Il padre di Valentino Rossi, Graziano, il cantante Adelmo Fornaciari in arte Zucchero, l’ex giocatore del Bologna Lorenzo Marronaro, poi dirigenti bancari come Alessandro Toccafondi del Monte dei paschi di Siena, protagonista del recente scandalo che ha colpito la banca toscana. Loro e molti altri, sono finiti come parti offese nell’inchiesta della procura di Roma su un’organizzazione che ripuliva il denaro sottratto al fisco, facendolo passare prima attraverso i paradisi fiscali offshore e infine depositandolo nella repubblica di San Marino. Ora l’indagine dopo anni di lavoro è terminata e gli investigatori hanno scoperto un giro di evaso di almeno un miliardo di euro.

L’organizzazione, secondo il sostituto procuratore Perla Lori, era diretta dal conte Enrico Maria Pasquini, ex ambasciatore in Spagna per San Marino e capo dello Smi, San Marino investimenti, la prima finanziaria (liquidata nel 2012) a nascere nel piccolo stato e quella che ha gestito la più ingente massa monetaria. L’indagine era cominciata nel 2007 e ora, finito anche il lavoro del Nucleo speciale di polizia valutaria della Guardia di Finanza di Roma, dopo la conclusione delle indagini si profila la possibilità di un rinvio a giudizio per Pasquini e altre sei persone. Oltre al conte, tra gli indagati ci sono il suo cognato e braccio destro Andrea Pavoncelli, titolare della Uib Ldt che ha sede nel paradiso fiscale di Vanuatu, il direttore generale della Smi Sa Eugenio Buonafede, i sammarinesi Roberto Borbiconi, direttore generale della Smi, e il dirigente di questa Jean-Paul Giannini, Davide Sonetti direttore generale dell’Anphora Fiduciaria e Daniele Ferrante presidente del consiglio di amministrazione della stessa Anphora e della Revisione. I reati contestati a seconda della posizione processuale, sono associazione per delinquere, riciclaggio, l’esercizio abusivo di attività bancaria e l’esercizio abusivo d’investimenti finanziari.

Il gruppo raggiunto dall’avviso di fine indagine, aveva base nella Capitale e dal 2000 in poi ha dirottato nella repubblica del Titano somme ingenti nascoste al fisco da oltre 1.500 clienti, una platea composta soprattutto da industriali, dirigenti di banca, immobiliaristi. Per mascherare le operazioni di riciclaggio transnazionale ed evasione fiscale, il denaro veniva fatto transitare sui conti di società offshore con sede in “paradisi fiscali”. Solo in un secondo momento il denaro veniva portato a San Marino, ripulito.

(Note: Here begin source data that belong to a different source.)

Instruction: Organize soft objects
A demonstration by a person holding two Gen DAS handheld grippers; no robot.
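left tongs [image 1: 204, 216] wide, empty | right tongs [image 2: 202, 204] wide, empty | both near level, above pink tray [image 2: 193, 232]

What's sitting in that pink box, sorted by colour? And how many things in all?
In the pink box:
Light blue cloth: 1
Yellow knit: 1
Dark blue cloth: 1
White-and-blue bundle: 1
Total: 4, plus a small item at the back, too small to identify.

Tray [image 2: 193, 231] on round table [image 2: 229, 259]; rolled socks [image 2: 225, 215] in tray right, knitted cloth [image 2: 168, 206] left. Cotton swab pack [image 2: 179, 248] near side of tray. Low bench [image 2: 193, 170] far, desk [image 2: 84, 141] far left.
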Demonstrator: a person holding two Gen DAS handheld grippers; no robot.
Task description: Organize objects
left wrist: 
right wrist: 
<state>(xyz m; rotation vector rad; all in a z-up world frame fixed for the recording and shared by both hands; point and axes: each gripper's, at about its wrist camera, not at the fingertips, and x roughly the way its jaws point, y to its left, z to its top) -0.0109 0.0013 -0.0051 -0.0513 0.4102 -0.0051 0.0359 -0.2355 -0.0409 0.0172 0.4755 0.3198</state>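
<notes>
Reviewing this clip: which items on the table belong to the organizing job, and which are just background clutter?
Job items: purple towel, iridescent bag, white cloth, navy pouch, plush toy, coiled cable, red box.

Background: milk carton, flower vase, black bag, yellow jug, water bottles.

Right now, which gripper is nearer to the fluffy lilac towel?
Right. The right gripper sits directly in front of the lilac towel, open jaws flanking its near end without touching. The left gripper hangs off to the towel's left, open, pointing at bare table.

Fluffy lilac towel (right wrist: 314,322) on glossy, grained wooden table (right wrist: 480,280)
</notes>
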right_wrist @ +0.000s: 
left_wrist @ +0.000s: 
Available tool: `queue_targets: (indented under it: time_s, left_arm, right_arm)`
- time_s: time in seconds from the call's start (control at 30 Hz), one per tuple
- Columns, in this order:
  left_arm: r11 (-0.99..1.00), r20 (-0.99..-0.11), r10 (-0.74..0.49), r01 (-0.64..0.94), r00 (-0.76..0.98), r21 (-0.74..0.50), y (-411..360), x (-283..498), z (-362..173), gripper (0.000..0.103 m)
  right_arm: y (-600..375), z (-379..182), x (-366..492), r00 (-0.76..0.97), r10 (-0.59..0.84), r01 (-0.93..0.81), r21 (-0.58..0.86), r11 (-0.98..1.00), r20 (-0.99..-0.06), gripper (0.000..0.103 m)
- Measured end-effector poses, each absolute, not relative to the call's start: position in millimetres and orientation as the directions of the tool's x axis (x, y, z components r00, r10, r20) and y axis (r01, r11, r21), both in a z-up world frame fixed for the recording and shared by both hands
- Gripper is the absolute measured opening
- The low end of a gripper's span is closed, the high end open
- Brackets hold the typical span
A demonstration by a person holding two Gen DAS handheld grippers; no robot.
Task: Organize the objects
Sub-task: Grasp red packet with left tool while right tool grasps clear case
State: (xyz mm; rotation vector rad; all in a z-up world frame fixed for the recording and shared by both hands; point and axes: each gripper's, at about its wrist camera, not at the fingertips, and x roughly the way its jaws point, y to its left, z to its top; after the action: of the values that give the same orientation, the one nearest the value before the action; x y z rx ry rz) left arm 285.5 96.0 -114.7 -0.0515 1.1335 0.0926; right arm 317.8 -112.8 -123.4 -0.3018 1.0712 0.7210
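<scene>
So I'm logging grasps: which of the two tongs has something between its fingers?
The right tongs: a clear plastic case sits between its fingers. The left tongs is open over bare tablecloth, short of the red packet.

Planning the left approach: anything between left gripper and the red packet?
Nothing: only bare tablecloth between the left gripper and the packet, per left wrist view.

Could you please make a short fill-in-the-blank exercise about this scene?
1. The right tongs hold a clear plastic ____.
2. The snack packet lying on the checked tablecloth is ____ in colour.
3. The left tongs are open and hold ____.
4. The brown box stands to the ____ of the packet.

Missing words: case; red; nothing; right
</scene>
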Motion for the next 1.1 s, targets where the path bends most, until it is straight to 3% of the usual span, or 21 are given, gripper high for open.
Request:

Oltre a quelli già citati, tra i nomi in vista comparsi nell’elenco acquisito dalla Guardia di Finanza durante alcune perquisizioni avvenute sul Titano nel 2010, ci sono quelli dei fratelli Antonio e Marcello Berloni (dell’omonimo gruppo industriale che fabbrica cucine), di Adolfo Guzzini (presidente Guzzini), del re dei prosciutti Sante Levoni. La lista, finita in mano alle Fiamme gialle grazie anche a degli accordi di collaborazione tra Italia e San Marino nella lotta all’evasione fiscale, comprendeva in realtà altri nomi di italiani che avevano evaso le tasse: ma il fatto che avessero spostato la loro residenza a Montecarlo li rendeva immuni da qualunque controllo.

Le indagini appena concluse dalla procura di Roma si intrecciano con lo scandalo Mps indagato dalla procura di Siena: il conte Pasini era stato sentito a maggio 2013 dai magistrati toscani. Insieme a lui, come supertestimone era stato sentito anche Pavoncelli. Per capire il legame bisogna ritornare al nome di Alessandro Toccafondi: ex vice direttore dell’area finanza Mps finito come detto tra i nomi della lista dei 1.500 di Pasini, Toccafondi è finito poi nella bufera che ha travolto l’istituto senese negli ultimi mesi. Secondo i magistrati toscani infatti Toccafondi si sarebbe occupato di scudare le tangenti (il famoso 5%) ricevute per le operazioni finanziarie realizzate per Mps, attraverso la Smi, portando i soldi per essere ripuliti proprio nella Repubblica di Vanuatu.